CLERGY OF THE DIOCESE OF LANDAFF,

IN JUNE, 1795.

REVEREND BRETHREN,

THE pleasure which I experience in meeting you on such occasions as the present, is always accompanied with some degree of anxiety. I am fearful, lest I should have nothing to produce to you worthy of your attention, as scholars and divines; and I think too well of your general good conduct, in the discharge of your parochial duties, to employ the time in reprehending you for faults, which probably do not exist; or in cautioning you against errors, to which you probably are not prone.

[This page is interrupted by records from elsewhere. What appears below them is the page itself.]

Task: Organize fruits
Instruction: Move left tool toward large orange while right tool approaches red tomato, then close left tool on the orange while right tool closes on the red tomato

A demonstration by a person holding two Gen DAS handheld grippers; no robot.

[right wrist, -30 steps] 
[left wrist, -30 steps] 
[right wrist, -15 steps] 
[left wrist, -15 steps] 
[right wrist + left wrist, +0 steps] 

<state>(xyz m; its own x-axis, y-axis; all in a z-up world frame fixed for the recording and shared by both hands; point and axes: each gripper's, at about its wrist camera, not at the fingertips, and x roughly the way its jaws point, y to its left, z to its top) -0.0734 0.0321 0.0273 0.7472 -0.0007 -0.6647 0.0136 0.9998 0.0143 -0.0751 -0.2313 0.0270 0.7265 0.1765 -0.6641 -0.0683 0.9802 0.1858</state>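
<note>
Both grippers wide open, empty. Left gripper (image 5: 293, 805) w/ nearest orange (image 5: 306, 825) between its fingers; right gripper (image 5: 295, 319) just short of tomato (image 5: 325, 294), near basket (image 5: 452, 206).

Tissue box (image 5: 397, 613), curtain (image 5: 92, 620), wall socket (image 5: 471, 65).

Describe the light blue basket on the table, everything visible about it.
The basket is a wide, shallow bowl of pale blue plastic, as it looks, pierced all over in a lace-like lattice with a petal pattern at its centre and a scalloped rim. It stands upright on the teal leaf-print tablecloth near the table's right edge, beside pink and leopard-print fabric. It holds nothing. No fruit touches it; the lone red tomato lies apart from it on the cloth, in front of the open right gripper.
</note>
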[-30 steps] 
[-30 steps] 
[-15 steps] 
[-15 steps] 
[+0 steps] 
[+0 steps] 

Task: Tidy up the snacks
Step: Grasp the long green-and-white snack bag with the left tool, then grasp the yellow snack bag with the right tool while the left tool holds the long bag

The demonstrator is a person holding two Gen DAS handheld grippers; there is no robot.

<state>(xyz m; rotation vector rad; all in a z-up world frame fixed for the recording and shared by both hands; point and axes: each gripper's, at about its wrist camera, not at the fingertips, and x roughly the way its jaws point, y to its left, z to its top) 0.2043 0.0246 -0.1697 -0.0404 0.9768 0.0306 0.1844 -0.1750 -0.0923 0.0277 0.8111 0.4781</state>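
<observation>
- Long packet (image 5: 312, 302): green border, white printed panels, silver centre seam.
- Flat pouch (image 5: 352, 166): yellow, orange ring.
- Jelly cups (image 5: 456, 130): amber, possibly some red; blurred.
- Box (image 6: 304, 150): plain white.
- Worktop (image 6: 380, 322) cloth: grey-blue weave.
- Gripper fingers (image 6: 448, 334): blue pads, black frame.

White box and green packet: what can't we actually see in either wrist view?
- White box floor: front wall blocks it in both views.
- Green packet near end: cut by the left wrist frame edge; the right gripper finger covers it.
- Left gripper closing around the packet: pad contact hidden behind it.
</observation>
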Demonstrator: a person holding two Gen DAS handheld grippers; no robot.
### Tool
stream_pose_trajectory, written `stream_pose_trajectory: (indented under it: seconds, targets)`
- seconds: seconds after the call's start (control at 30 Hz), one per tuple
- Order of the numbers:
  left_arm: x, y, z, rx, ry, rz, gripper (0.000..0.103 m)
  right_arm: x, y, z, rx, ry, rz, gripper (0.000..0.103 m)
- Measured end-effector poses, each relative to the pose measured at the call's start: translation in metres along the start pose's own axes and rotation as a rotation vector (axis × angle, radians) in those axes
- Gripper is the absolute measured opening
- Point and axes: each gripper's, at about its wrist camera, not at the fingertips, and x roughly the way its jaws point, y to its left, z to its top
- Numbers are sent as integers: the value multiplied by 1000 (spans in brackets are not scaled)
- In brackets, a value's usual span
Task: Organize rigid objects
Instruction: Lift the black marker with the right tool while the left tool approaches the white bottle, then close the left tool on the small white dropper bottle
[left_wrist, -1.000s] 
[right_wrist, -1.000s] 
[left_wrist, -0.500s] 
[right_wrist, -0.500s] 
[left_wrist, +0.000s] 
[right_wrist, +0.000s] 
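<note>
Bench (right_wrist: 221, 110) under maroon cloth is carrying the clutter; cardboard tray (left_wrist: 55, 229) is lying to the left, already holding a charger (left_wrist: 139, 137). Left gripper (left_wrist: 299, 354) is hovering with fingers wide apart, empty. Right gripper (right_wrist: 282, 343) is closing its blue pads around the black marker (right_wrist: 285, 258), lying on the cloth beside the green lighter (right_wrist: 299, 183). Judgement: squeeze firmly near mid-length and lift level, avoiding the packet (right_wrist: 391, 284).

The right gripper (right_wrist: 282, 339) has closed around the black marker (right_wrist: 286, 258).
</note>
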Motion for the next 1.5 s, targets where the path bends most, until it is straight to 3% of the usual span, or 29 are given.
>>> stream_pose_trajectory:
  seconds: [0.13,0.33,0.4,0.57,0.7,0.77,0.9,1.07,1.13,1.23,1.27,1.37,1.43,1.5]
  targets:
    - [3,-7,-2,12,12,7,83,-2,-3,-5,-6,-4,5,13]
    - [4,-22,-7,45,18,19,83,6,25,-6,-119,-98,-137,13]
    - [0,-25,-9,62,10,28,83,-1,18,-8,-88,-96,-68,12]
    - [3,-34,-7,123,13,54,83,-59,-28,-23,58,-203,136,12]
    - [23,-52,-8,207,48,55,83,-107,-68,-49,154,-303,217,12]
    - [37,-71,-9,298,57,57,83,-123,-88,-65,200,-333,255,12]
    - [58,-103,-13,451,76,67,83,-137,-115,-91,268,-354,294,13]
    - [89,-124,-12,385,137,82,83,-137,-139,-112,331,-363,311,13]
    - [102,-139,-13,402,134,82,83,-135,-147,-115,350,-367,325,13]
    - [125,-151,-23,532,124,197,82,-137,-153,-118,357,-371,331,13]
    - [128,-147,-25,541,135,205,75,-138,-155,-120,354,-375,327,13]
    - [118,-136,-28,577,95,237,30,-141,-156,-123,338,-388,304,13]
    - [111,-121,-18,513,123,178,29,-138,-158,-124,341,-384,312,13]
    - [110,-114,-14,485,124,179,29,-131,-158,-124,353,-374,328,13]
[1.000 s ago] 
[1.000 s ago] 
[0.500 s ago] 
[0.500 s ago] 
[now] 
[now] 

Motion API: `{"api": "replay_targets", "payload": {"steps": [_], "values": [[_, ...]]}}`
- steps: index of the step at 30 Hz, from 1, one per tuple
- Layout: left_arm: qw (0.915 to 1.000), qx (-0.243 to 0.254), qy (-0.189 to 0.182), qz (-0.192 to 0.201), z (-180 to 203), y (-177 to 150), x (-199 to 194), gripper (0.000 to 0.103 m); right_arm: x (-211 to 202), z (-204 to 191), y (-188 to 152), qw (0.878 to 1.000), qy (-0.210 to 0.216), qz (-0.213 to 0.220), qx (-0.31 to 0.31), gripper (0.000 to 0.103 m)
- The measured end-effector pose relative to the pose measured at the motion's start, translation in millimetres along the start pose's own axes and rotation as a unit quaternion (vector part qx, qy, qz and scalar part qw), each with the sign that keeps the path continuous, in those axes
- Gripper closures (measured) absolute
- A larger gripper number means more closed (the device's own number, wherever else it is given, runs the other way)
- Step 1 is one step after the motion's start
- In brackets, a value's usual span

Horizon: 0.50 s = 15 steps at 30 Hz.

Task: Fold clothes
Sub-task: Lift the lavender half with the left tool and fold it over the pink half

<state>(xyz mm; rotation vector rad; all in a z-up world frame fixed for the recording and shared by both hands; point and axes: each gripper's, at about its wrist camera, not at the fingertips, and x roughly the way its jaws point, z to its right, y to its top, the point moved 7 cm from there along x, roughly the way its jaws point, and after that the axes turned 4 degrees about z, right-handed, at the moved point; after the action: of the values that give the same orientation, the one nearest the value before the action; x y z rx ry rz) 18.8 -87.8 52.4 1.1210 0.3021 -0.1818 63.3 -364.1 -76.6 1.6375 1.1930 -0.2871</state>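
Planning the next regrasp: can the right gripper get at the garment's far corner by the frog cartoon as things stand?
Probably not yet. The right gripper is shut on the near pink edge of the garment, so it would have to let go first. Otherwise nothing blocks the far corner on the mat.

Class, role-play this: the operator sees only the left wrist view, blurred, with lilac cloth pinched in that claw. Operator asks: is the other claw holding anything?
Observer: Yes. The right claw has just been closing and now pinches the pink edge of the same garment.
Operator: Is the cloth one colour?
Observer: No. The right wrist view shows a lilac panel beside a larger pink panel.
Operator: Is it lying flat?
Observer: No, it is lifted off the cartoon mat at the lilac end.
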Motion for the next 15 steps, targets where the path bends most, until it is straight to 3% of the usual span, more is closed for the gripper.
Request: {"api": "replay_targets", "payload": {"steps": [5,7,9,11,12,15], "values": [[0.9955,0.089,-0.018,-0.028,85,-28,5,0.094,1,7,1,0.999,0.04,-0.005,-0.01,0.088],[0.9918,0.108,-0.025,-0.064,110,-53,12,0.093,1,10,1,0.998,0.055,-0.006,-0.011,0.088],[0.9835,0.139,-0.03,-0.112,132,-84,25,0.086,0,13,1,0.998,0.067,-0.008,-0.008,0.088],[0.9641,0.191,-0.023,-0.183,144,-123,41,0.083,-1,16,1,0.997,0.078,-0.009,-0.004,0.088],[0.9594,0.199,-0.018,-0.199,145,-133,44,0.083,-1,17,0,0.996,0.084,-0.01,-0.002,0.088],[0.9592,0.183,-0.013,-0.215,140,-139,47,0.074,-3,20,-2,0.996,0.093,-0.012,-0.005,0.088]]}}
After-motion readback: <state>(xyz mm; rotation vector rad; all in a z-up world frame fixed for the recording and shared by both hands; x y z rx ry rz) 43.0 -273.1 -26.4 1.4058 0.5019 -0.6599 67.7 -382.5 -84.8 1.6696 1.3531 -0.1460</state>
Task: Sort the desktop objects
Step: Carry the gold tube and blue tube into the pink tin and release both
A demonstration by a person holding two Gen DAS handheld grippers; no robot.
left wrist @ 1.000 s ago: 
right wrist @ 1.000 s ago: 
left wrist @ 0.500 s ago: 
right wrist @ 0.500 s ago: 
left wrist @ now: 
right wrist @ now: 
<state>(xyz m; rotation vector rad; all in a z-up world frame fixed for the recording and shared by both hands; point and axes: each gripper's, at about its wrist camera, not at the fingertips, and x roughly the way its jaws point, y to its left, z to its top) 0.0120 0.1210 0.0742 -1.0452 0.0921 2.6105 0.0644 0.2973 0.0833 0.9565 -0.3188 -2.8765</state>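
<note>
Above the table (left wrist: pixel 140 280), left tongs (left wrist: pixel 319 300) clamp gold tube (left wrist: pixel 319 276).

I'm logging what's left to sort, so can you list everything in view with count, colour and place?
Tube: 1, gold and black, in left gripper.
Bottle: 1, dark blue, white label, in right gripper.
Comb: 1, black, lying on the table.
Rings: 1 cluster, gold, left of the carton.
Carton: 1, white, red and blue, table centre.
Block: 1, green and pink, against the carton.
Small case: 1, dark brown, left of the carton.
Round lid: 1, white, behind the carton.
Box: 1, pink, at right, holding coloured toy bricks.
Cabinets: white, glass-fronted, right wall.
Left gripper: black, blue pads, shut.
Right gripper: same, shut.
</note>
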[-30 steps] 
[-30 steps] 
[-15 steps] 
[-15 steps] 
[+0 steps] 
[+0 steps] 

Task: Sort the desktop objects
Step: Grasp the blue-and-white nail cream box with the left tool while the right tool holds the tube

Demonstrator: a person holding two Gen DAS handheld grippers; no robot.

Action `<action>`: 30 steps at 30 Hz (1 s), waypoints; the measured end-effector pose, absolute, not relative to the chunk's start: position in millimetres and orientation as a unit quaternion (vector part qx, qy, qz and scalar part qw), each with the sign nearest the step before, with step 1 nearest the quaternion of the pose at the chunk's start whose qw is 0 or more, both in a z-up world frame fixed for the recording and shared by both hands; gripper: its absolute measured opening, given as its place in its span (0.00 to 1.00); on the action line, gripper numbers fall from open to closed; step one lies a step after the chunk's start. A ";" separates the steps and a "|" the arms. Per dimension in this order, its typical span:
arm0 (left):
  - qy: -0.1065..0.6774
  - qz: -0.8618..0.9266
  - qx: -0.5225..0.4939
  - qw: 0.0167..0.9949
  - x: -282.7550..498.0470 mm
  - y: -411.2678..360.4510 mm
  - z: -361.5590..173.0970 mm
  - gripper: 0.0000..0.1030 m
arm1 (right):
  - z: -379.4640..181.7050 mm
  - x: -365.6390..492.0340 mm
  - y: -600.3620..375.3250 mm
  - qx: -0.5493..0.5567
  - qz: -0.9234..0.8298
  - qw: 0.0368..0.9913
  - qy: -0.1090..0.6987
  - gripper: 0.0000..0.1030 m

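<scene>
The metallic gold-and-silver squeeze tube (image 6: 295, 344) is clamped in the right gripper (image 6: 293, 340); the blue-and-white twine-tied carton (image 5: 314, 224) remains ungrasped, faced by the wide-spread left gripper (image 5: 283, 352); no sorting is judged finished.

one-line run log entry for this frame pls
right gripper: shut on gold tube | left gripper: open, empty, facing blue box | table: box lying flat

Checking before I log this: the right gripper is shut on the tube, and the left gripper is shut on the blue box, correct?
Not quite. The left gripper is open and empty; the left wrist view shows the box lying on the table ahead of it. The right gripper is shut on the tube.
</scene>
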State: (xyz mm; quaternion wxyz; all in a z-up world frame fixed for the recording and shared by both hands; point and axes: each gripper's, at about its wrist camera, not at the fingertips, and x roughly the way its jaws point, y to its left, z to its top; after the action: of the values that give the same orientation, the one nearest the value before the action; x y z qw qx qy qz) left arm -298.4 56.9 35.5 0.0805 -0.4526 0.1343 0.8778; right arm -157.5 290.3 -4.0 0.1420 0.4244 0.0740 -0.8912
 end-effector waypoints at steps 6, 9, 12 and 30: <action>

On a former occasion I took the liberty of giving you my advice, on the necessity of your

thoroughly examining the foundation on which your faith, as Christians, is built; and I, at this time, repeat the advice with great earnestness and sincerity. An attack has been openly made in a foreign country, and is secretly carrying on in our own; not on modes of worship or church discipline; not on disputable articles of faith; not on any of the out-works of Christianity, but on the citadel itself. We know, indeed, that this citadel is founded on a rock, which no human force can subvert; yet we are placed in it as sentinels, to detect the artifice of those who covertly undermine, and to repel the aggression: of those who openly assail it; and we know the punishment which awaits soldiers sleeping on their post.

There have been men in former ages, and there are not a few in our own, who think and speak of the clergy, as destitute either of understanding, or honesty; who represent them as interested in the support of a superstition; and ready, at all times, to sacrifice their probity as men, on the altar of professional hypocrisy ; who stigmatize them as the protectors of ignorance, and the persecutors of science. A philosopher,

says Helvetius, has for his enemies, the bonzes, the dervises, the bramins, the ministers of every religion in the world. Let us forgive these philosophers, whether foreign or domestic, this wrong; but, let us at the same time, beg them to consider that we, as well as they, are subjects of a free state, in which the road to wealth and distinction is open to every man of ability; and more open, perhaps, to men of ability in other professions, than in that of the church-that we, as well as they, enjoy talents from the gift of God, and have been as sedulous as themselves, (speaking without arrogance) in the improvement of them. Are they mathematicians, natural philosophers, metaphysicians, logicians, classical scholars? So are we.-I speak not of individuals, much less of myself, but of the great body of the British clergy. There is not a single branch of knowledge, in which the clergy are not equal, at least, to those who injuriously impute to them the grossness of ignorance in believing an imposture, or the more degrading and flagitious infamy of supporting what they do not believe.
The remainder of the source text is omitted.